Когда я вернулся в гостиную, тетя Корки мне шаловливо улыбнулась и покачала головой.
— Ну и дружки у тебя!
Это был ее последний прием. Она еще немного посидела, уставившись перед собой невидящими глазами, а потом встала с кресла, но покачнулась и чуть не упала спиной в огонь. Я схватил ее за локоть, а она посмотрела сквозь меня с выражением глубокого, мутного недоумения, словно внутри у нее все вдруг переменилось и стало неузнаваемым. «Знаешь, — дрожащим голосом проговорила она, — я, пожалуй, лучше прилягу». Ее предплечье, тоненькая палочка в мешке из оберточной бумаги, ходуном ходило у меня в ладони. Она прислонилась ко мне, посмотрела, как льется в окно утренний свет, вздохнула с запинкой и пробормотала: «Какие солнечные стали вечера».
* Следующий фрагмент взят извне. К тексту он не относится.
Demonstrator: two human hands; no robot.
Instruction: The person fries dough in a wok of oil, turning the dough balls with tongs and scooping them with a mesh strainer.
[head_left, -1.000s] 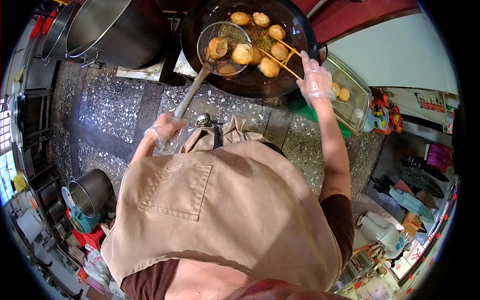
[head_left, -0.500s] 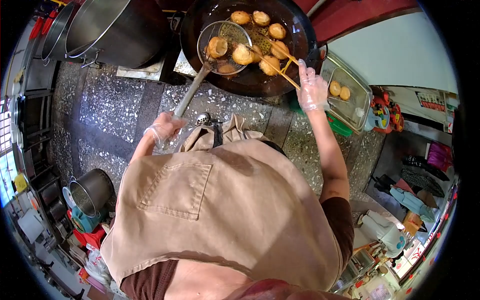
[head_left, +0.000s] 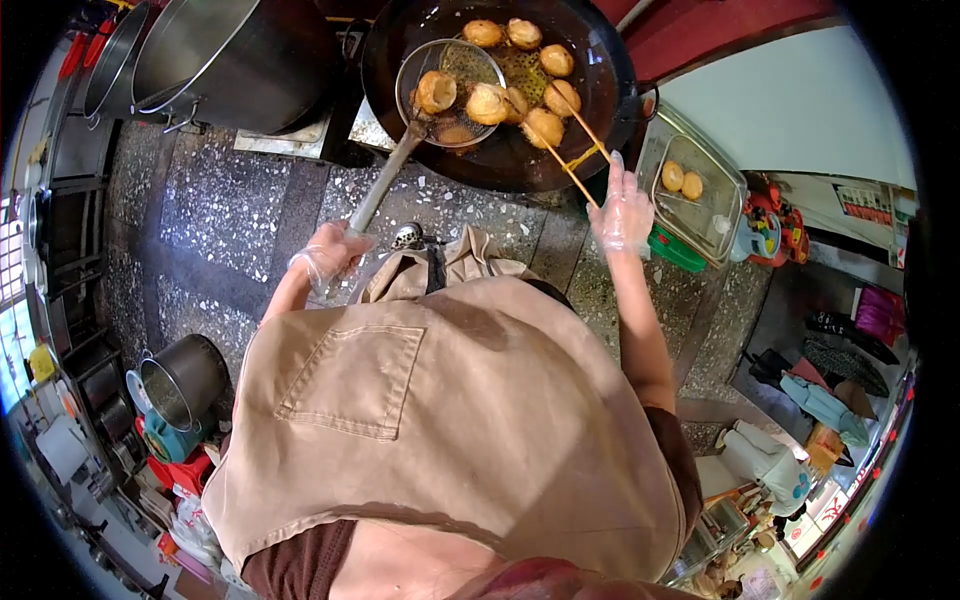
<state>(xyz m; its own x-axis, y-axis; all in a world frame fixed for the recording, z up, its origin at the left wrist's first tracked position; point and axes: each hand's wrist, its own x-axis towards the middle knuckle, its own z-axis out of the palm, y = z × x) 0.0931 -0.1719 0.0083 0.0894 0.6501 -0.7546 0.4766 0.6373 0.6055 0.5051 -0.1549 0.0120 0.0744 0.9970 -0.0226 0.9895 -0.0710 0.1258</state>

Я оставил ее и со всех ног бросился в дом на Рю-стрит, но тебя там уже не было. Я прямо в пальто повалился на постель. Оставленное нами пятно остыло, но не просохло; я взял на кончик пальца немножко жемчужной слизи и попробовал языком. Иногда, когда мы шли после такого свидания по улицам, она вдруг останавливалась и, брезгливо морщась, упрекала меня: «Я вся протекаю». В этих мелких неприятностях, присущих логике любви, виноват всегда был я. «Посмотри! — ругала она меня, указывая на пятно или синяк. — Смотри, что ты со мной сделал!» Злой румянец растекался у нее от горла по лицу, лицо разбухало, и я должен был минут двадцать пресмыкаться у ее ног, прежде чем она смягчалась и позволяла к себе прикоснуться. Но зато потом как она прыгала подо мною, извиваясь рыбкой, скрестив лодыжки у меня на спине и стараясь впиться обкусанными ногтями в дрожащие мускулы моих плеч. От нее пахло морем, и хлебом, и чем-то еще, возбуждающе грибным и мшистым. Ее слюна имела вкус фиалок, уж не знаю, какой у них вкус, у фиалок. Она лизала мои руки, один за другим брала в рот и обсасывала мои пальцы. На улице, вдруг остановившись, она затаскивала меня в какой-нибудь подъезд и требовала, чтобы я просунул руку ей под платье. «Пощупай, — говорила она, шумно дыша мне в ухо, — я вся мокрая». Но самыми волнующими были, мне кажется, те минуты, когда она совершенно забывала обо мне — стоя у окна со сложенными на груди руками и сонно глядя на уходящие вдаль крыши, или в магазине, пролистывая глянцевые журналы, или просто шагая по усыпанным листьями тротуарам, с опущенной головой, занятая какими-нибудь мыслями. Меня безумно трогало, что при этом она становилась почти совсем собой, это неведомое существо, чье тело, каждый дюйм, я знал лучше, чем знаю свое собственное. Она была переменчива — сейчас ребенок, а через минуту злая карга. Иногда, когда она близоруко копалась в своей сумке в поисках зажигалки или губной помады, ссутулясь и выставив серовато-розовый кончик языка, она становилась похожа на старуху, вроде тех старых, ощипанных куриц, что являются вечерами в дешевые забегаловки купить себе по дешевке стопочку на сон грядущий. Как-то я сказал ей об этом, глотая комок волнения в горле при мысли о том, что станется с ней в старости, когда меня не будет. Она не ответила, только поразмышляла секунду или две и приняла решение — мне было видно, как она его принимает, — что она ничего этого не слышала.